Selon l’ONG, plus de 34 cas ont été documentés entre juillet 2025 et mars 2026, impliquant, dans plusieurs situations, des agents liés au Conseil National de la Cyberdéfense (CNC). Le rapport évoque des arrestations sans procédure judiciaire suivies de détentions secrètes, suscitant de vives inquiétudes sur le respect des droits fondamentaux.
Le gouvernement congolais a dénoncé un document « partial » et « politiquement orienté », remettant en cause la méthodologie et les sources de Human Rights Watch. Les autorités affirment que les opérations mises en cause s’inscrivent dans une stratégie de lutte contre l’insécurité urbaine, en particulier contre les groupes de délinquants connus localement sous le nom de « kuluna ».
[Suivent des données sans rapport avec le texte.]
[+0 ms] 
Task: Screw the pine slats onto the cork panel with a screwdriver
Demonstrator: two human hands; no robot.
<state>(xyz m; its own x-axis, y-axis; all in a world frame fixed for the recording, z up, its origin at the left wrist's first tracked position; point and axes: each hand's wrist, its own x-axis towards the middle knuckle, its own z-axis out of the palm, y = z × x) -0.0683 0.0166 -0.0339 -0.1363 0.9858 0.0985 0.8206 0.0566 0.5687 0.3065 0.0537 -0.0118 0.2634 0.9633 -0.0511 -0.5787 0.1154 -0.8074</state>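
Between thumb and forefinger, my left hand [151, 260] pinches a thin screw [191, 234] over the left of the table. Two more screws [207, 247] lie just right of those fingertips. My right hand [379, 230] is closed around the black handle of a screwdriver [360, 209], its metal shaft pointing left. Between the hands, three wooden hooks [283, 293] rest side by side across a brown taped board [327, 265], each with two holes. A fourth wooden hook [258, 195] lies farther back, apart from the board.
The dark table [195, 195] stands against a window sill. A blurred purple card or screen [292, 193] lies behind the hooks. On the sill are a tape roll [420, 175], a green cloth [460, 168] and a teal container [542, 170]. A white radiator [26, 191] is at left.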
Selon Kinshasa, ces interventions visent des « inciviques » impliqués dans des actes criminels, et non des opposants politiques ou des civils arbitrairement ciblés.
Les accusations de disparitions forcées, si elles étaient avérées, soulèveraient des questions majeures quant au respect de l’État de droit dans le pays. Les organisations de défense des droits humains appellent à l’ouverture d’enquêtes indépendantes et à la transparence sur le rôle des services de sécurité.
Dans un contexte déjà marqué par une situation sécuritaire tendue à l’est du pays, ces allégations contribuent à alimenter les inquiétudes sur une possible dérive sécuritaire dans la gestion des affaires internes.
Cet épisode illustre une relation de plus en plus tendue entre les autorités congolaises et certaines organisations internationales. Tandis que ces dernières alertent sur les atteintes aux droits humains, le gouvernement dénonce régulièrement des ingérences et des lectures jugées déconnectées du contexte sécuritaire local.
À défaut d’un dialogue constructif ou d’une enquête indépendante reconnue par toutes les parties, le différend risque de renforcer la polarisation autour de la question des droits humains en RDC.